> EXERCISE OBJECTIVE: What appears from the first line of the data below through the line containing "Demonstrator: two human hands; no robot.", both included, should be copied exactly, and nothing else.

> DATASET SECTION:
**********

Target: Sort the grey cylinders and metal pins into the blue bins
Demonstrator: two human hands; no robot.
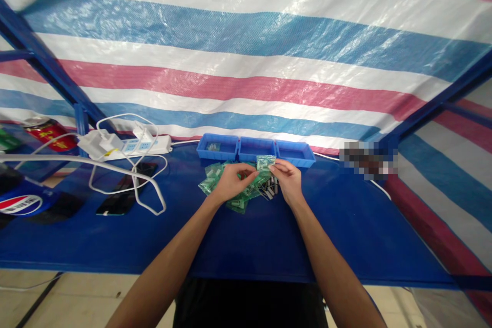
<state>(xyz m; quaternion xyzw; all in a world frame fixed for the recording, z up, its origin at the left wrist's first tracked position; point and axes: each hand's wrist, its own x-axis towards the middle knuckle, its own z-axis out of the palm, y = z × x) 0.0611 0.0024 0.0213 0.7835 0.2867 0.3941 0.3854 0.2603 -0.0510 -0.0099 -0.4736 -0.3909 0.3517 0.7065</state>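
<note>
Both my hands are raised over a heap of small green packets (215,177) on the blue table (246,236). My left hand (230,182) and my right hand (288,180) pinch between them one small clear packet with green contents (266,162), each at one side of it. Several small metal cylinders with wire legs (270,188) lie beside the heap, just under my right hand. Three blue plastic bins (255,149) stand in a row directly behind the packet.
A white power strip (142,146) with plugs and looping white cables lies at the left rear. A dark phone (121,197) rests beneath the cables. A blue bottle label (23,204) and a red can (48,133) sit far left. A striped tarpaulin hangs behind.
</note>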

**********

> WRITTEN ANSWER:
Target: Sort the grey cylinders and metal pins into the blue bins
Demonstrator: two human hands; no robot.

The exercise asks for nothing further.